What to work on: If a line in the data has the string "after", please show it.

Supplied data:
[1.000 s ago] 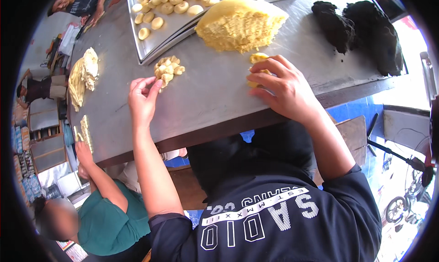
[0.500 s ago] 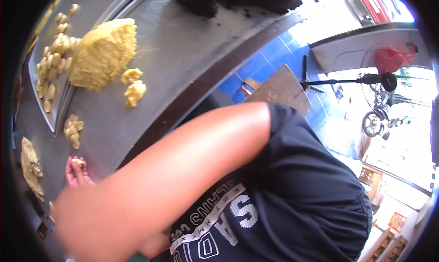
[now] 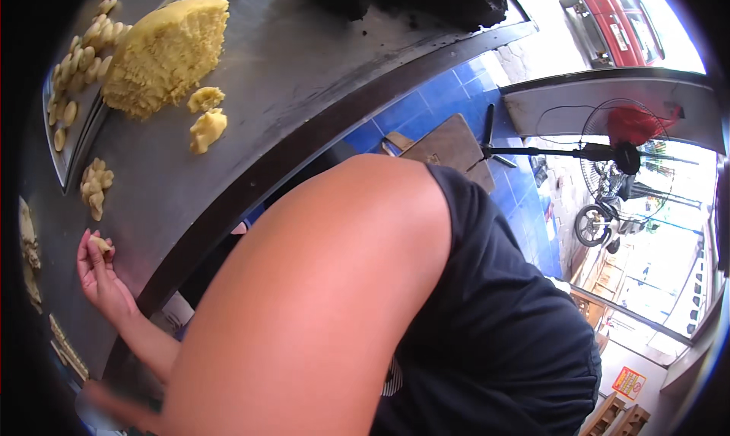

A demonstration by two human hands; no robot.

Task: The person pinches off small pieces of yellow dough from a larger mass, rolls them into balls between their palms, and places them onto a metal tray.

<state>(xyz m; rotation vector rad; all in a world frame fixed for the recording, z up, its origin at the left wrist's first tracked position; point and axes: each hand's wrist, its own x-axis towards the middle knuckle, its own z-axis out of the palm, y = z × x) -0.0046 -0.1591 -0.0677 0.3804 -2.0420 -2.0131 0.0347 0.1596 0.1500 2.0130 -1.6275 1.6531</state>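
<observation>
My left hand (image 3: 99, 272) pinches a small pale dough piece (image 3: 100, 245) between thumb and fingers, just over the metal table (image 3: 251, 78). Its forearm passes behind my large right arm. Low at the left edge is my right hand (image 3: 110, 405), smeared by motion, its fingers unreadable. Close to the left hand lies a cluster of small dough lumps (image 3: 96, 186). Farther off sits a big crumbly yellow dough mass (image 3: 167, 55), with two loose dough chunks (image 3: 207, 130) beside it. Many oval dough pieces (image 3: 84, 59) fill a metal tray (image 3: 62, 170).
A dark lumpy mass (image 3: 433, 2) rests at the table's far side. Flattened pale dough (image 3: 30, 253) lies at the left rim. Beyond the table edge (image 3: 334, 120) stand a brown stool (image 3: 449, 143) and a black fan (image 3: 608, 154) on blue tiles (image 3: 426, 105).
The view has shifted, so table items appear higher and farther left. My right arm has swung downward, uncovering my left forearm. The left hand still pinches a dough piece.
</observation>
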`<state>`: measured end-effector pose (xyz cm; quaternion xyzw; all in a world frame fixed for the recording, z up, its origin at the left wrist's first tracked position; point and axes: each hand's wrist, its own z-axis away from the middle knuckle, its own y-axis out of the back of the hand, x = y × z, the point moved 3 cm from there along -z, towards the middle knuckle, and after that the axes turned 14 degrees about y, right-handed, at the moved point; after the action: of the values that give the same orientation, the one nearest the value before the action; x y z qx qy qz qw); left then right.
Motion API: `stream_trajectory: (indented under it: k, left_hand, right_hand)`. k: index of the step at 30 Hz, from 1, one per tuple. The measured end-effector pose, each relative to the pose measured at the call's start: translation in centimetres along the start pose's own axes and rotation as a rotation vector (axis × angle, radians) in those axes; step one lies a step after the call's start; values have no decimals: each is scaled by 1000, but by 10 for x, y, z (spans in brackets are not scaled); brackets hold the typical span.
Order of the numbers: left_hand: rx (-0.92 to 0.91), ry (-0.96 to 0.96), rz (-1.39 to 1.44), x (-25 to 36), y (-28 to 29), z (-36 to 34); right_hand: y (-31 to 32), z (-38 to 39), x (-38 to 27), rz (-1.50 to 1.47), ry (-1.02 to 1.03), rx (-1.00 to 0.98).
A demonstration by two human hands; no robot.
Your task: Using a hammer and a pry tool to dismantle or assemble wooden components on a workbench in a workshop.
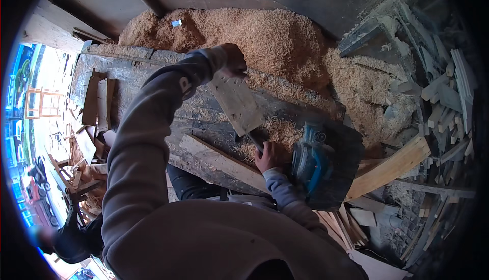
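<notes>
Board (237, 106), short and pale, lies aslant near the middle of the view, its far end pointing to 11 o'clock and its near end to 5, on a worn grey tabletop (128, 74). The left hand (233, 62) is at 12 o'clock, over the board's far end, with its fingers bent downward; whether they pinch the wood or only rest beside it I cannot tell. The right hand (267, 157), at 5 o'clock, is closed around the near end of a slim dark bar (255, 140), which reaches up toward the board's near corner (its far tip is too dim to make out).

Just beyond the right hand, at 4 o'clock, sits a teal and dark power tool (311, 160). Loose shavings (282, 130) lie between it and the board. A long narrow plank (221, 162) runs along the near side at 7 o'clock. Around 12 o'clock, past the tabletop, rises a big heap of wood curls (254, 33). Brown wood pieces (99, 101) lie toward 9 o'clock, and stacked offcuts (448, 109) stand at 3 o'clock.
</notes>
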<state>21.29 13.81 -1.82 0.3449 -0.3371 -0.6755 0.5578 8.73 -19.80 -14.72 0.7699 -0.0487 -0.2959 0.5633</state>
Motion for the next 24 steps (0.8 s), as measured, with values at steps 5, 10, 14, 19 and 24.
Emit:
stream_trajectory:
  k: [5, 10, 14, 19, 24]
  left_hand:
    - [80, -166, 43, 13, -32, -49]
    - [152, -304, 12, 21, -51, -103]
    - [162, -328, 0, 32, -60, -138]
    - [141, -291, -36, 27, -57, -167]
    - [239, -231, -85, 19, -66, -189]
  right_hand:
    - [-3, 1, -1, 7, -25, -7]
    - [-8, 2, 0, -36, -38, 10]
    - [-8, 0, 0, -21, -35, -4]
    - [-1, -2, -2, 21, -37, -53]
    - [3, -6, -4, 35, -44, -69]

Expected answer:
`<state>`: measured end-effector pose (xyz cm; quaternion xyzw; all in a world frame fixed for the recording, z up, its origin at the left wrist's first tracked position; point and axes: each hand's wrist, its own z-axis away from the middle knuckle, its own y-axis out of the back of the hand, x = y × z, the point moved 3 cm from there along -z, towards the middle knuckle, and after that the axes turned 14 degrees about y, right-handed, at the moved point; after the action: of the values that give the same orientation, the one nearest the value before the action; x y z qx qy qz qw); left then right.
Motion API: `stream_trajectory: (indented under it: k, left_hand, right_hand)`. k: index of the step at 30 Hz, from 1, one per tuple. The measured end-effector pose, each relative to the pose measured at the call's start: translation in centimetres along the start pose's own axes and rotation as a rotation vector (axis × angle, radians) in those axes; step one lies a step after the call's start; values have no decimals: each is scaled by 1000, but by 10 for x, y, z (spans in brackets are not scaled); brackets hold the typical span.

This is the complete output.